EXERCISE PROMPT> What follows is a set of records. Repeat them word for word.

SUPPLIED ENTRIES>
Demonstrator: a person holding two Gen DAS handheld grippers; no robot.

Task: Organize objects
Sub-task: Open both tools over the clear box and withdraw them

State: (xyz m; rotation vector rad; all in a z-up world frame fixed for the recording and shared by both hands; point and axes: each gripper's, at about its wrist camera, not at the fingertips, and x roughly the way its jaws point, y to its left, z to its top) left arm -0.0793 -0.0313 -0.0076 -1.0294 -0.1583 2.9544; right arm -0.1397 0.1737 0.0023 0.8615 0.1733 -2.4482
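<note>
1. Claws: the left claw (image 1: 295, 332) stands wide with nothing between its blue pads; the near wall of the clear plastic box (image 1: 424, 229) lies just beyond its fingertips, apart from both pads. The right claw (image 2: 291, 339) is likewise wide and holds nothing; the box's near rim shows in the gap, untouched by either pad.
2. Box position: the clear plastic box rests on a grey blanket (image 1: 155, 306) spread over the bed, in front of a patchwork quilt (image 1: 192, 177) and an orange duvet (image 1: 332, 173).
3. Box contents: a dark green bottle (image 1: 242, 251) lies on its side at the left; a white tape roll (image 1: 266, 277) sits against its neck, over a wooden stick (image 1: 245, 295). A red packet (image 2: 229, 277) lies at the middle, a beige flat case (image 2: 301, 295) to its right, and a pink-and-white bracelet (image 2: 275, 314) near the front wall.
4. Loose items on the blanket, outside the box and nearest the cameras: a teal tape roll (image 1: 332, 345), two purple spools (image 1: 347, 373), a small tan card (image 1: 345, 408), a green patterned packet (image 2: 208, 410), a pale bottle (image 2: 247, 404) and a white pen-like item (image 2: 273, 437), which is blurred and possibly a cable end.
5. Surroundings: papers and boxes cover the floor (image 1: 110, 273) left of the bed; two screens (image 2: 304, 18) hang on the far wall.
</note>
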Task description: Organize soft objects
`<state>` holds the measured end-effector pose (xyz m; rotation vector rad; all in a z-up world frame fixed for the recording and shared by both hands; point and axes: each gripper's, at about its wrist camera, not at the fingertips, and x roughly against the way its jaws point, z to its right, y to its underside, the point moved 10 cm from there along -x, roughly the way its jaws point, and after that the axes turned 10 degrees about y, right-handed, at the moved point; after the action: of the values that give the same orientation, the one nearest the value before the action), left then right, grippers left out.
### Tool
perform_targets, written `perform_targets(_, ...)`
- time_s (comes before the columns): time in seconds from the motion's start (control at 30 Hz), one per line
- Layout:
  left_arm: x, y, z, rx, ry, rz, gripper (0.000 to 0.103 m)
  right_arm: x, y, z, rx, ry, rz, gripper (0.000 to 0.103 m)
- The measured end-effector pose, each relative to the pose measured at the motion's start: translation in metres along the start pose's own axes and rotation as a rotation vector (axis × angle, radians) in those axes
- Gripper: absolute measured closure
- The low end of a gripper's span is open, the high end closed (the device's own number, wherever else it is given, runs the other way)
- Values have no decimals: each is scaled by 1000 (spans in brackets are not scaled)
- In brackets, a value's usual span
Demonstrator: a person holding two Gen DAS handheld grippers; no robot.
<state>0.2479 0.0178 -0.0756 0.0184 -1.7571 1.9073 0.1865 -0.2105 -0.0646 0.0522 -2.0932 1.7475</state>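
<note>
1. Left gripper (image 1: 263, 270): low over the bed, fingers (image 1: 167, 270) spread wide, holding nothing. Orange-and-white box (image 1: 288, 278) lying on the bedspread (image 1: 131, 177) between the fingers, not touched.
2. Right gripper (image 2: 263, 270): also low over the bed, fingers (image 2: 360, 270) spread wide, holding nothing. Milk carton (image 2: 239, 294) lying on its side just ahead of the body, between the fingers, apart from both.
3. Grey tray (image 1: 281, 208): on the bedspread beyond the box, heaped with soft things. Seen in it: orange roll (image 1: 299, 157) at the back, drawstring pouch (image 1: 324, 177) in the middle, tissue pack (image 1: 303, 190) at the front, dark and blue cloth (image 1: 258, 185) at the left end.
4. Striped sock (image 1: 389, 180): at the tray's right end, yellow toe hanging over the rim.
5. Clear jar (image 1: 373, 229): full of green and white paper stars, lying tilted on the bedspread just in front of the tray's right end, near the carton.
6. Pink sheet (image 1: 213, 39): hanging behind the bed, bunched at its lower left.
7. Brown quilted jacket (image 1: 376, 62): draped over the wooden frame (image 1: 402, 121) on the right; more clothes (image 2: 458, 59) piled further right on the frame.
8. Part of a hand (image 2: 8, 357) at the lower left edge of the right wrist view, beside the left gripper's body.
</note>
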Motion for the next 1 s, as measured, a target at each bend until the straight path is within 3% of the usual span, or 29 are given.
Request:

FINISHED TASK>
Demonstrator: a person holding two Gen DAS handheld grippers; no robot.

Task: Organize objects
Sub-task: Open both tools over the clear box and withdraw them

State: (xyz m; rotation vector rad; all in a z-up world frame fixed for the recording and shared by both hands; point and axes: each gripper's, at about its wrist camera, not at the fingertips, and x roughly the way its jaws point, y to its left, z to its top) left arm -0.0793 -0.0313 -0.0076 -1.0294 -0.1583 2.9544; right arm -0.1397 0.1737 0.0023 0.8615 0.1733 -2.4482
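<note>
1. Claws: the left claw (image 1: 295, 332) stands wide with nothing between its blue pads; the near wall of the clear plastic box (image 1: 424, 229) lies just beyond its fingertips, apart from both pads. The right claw (image 2: 291, 339) is likewise wide and holds nothing; the box's near rim shows in the gap, untouched by either pad.
2. Box position: the clear plastic box rests on a grey blanket (image 1: 155, 306) spread over the bed, in front of a patchwork quilt (image 1: 192, 177) and an orange duvet (image 1: 332, 173).
3. Box contents: a dark green bottle (image 1: 242, 251) lies on its side at the left; a white tape roll (image 1: 266, 277) sits against its neck, over a wooden stick (image 1: 245, 295). A red packet (image 2: 229, 277) lies at the middle, a beige flat case (image 2: 301, 295) to its right, and a pink-and-white bracelet (image 2: 275, 314) near the front wall.
4. Loose items on the blanket, outside the box and nearest the cameras: a teal tape roll (image 1: 332, 345), two purple spools (image 1: 347, 373), a small tan card (image 1: 345, 408), a green patterned packet (image 2: 208, 410), a pale bottle (image 2: 247, 404) and a white pen-like item (image 2: 273, 437), which is blurred and possibly a cable end.
5. Surroundings: papers and boxes cover the floor (image 1: 110, 273) left of the bed; two screens (image 2: 304, 18) hang on the far wall.
</note>
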Task description: Organize soft objects
`<state>` holds the measured end-effector pose (xyz m; rotation vector rad; all in a z-up world frame fixed for the recording and shared by both hands; point and axes: each gripper's, at about its wrist camera, not at the fingertips, and x roughly against the way its jaws point, z to its right, y to its underside, the point moved 10 cm from there along -x, roughly the way its jaws point, and after that the axes turned 10 degrees about y, right-handed, at the moved point; after the action: of the values that give the same orientation, the one nearest the value before the action), left then right, grippers left out.
### Tool
perform_targets, written `perform_targets(_, ...)`
- time_s (comes before the columns): time in seconds from the motion's start (control at 30 Hz), one per line
- Layout:
  left_arm: x, y, z, rx, ry, rz, gripper (0.000 to 0.103 m)
  right_arm: x, y, z, rx, ry, rz, gripper (0.000 to 0.103 m)
- The measured end-effector pose, each relative to the pose measured at the motion's start: translation in metres along the start pose's own axes and rotation as a rotation vector (axis × angle, radians) in those axes
- Gripper: absolute measured closure
- The low end of a gripper's span is open, the high end closed (the device's own number, wherever else it is given, runs the other way)
- Values have no decimals: each is scaled by 1000 (spans in brackets are not scaled)
- In brackets, a value's usual span
Demonstrator: a person holding two Gen DAS handheld grippers; no robot.
<state>0.2479 0.0178 -0.0756 0.0184 -1.7571 1.9073 0.1865 -0.2105 -0.0646 0.0522 -2.0932 1.7475</state>
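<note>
1. Left gripper (image 1: 263, 270): low over the bed, fingers (image 1: 167, 270) spread wide, holding nothing. Orange-and-white box (image 1: 288, 278) lying on the bedspread (image 1: 131, 177) between the fingers, not touched.
2. Right gripper (image 2: 263, 270): also low over the bed, fingers (image 2: 360, 270) spread wide, holding nothing. Milk carton (image 2: 239, 294) lying on its side just ahead of the body, between the fingers, apart from both.
3. Grey tray (image 1: 281, 208): on the bedspread beyond the box, heaped with soft things. Seen in it: orange roll (image 1: 299, 157) at the back, drawstring pouch (image 1: 324, 177) in the middle, tissue pack (image 1: 303, 190) at the front, dark and blue cloth (image 1: 258, 185) at the left end.
4. Striped sock (image 1: 389, 180): at the tray's right end, yellow toe hanging over the rim.
5. Clear jar (image 1: 373, 229): full of green and white paper stars, lying tilted on the bedspread just in front of the tray's right end, near the carton.
6. Pink sheet (image 1: 213, 39): hanging behind the bed, bunched at its lower left.
7. Brown quilted jacket (image 1: 376, 62): draped over the wooden frame (image 1: 402, 121) on the right; more clothes (image 2: 458, 59) piled further right on the frame.
8. Part of a hand (image 2: 8, 357) at the lower left edge of the right wrist view, beside the left gripper's body.
</note>
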Motion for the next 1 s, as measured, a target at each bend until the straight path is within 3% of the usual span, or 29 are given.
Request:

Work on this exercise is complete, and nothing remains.